### TASK PROMPT
Supply the number of lines in the listing below in which the word "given" occurs, and nothing else.

### PROVIDED RECORDS
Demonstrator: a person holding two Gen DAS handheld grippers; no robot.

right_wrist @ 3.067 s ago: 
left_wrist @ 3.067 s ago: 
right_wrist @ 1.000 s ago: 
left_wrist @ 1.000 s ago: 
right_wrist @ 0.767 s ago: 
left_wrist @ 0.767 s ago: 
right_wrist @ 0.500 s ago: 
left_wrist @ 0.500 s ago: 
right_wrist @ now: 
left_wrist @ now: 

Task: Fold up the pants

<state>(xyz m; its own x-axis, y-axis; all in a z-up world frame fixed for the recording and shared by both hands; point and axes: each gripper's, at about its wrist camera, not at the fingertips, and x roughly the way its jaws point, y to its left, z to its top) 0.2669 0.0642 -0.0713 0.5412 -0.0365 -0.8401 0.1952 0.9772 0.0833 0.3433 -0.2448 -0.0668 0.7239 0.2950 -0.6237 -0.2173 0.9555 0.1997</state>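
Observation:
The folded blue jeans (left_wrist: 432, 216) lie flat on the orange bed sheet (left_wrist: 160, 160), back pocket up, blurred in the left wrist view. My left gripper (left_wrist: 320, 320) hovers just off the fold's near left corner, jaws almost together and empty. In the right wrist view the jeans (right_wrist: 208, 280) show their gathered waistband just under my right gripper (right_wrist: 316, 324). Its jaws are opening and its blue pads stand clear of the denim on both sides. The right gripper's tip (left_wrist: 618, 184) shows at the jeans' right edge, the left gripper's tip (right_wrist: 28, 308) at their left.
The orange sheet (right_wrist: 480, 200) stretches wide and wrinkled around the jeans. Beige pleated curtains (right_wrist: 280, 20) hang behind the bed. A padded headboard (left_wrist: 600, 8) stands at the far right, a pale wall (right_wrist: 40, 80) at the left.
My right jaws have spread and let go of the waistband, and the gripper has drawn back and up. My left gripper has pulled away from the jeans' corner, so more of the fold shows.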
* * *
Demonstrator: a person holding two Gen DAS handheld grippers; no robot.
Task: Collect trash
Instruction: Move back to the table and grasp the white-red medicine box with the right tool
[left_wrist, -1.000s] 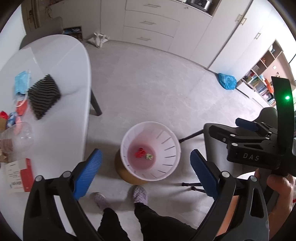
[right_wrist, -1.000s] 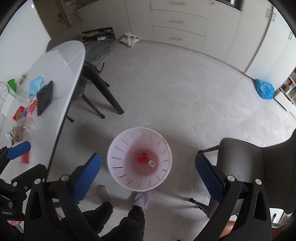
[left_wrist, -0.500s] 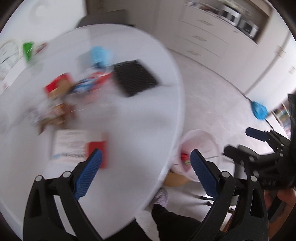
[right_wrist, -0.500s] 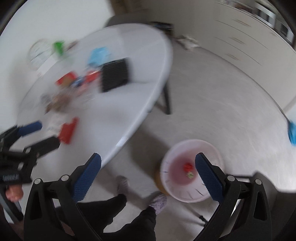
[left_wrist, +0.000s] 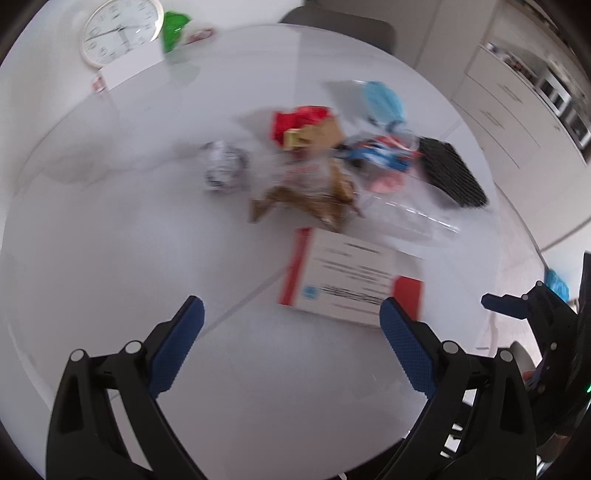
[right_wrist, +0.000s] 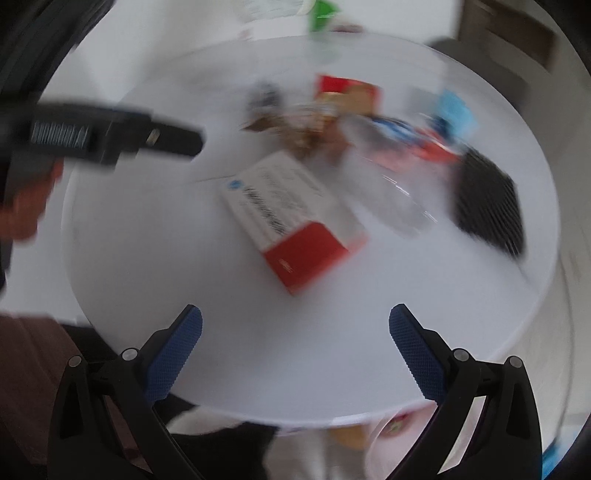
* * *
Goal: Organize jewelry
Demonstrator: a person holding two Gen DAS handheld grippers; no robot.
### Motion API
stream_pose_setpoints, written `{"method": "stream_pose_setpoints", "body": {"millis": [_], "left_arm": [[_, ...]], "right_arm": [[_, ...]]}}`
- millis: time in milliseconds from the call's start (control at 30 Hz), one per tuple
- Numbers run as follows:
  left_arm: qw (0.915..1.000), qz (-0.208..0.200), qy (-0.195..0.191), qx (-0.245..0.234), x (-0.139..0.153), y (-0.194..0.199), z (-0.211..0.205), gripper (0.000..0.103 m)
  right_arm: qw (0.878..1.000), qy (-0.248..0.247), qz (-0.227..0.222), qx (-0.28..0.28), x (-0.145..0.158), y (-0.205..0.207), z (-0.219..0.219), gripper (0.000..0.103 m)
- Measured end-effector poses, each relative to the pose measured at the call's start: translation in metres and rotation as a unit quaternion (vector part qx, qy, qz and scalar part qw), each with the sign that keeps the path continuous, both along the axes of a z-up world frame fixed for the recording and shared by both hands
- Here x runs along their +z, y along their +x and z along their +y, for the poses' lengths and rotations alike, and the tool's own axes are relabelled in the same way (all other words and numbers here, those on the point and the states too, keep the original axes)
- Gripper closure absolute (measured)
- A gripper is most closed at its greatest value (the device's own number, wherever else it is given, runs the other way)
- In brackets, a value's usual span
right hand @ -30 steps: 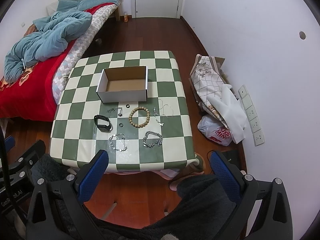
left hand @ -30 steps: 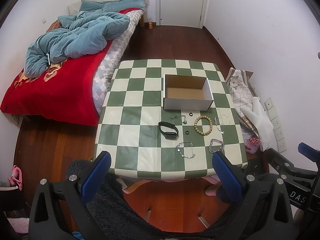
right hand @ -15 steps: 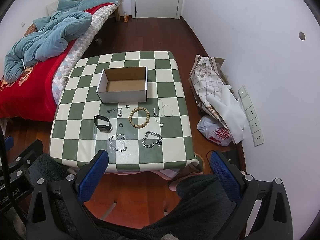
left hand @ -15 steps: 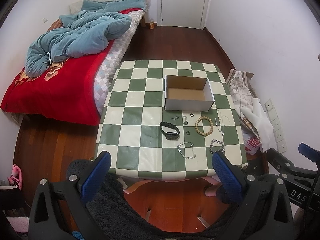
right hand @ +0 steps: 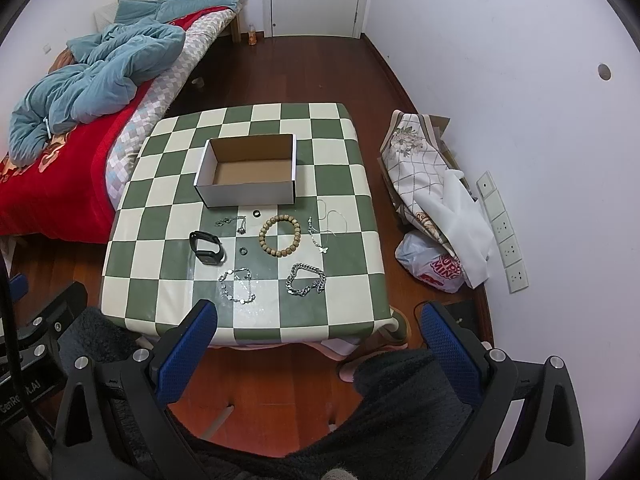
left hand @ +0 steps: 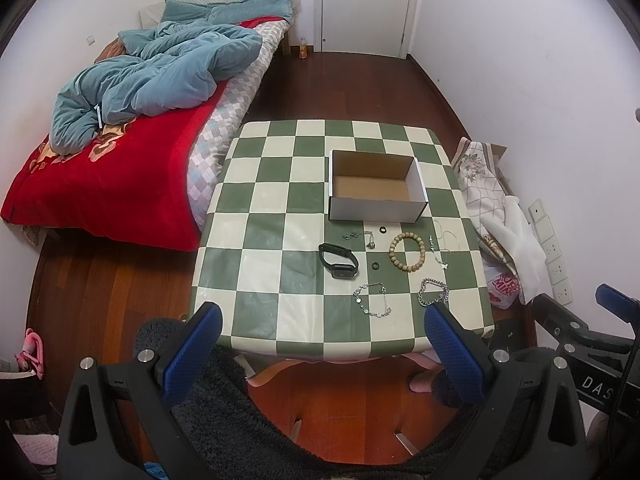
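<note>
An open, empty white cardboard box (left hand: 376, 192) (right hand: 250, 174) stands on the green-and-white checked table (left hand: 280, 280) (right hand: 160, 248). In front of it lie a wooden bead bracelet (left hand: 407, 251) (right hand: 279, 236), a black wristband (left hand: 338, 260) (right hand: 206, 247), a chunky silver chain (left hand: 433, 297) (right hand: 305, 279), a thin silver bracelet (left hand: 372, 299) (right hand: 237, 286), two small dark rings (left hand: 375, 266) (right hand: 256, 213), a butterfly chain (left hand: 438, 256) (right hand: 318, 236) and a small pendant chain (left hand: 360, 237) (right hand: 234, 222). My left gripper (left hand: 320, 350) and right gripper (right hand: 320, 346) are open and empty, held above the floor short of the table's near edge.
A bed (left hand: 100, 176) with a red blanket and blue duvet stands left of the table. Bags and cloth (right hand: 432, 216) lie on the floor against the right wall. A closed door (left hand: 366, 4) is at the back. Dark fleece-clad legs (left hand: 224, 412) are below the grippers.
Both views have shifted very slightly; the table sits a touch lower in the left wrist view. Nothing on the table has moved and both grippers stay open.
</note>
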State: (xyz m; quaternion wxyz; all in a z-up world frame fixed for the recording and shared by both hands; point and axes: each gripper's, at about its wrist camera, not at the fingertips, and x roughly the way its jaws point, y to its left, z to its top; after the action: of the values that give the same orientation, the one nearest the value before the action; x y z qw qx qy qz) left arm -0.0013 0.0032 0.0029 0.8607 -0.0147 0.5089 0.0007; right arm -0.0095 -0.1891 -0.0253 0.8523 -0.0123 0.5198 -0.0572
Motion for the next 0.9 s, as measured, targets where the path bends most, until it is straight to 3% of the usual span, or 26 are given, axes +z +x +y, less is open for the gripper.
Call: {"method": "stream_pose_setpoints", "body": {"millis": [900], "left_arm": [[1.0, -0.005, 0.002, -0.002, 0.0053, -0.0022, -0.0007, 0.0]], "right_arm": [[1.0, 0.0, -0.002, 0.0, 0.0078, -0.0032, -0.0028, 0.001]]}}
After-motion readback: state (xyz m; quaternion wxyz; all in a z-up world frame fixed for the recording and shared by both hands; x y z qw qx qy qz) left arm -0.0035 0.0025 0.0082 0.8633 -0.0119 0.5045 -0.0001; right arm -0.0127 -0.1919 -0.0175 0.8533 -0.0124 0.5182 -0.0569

### SOLVED PROBLEM
2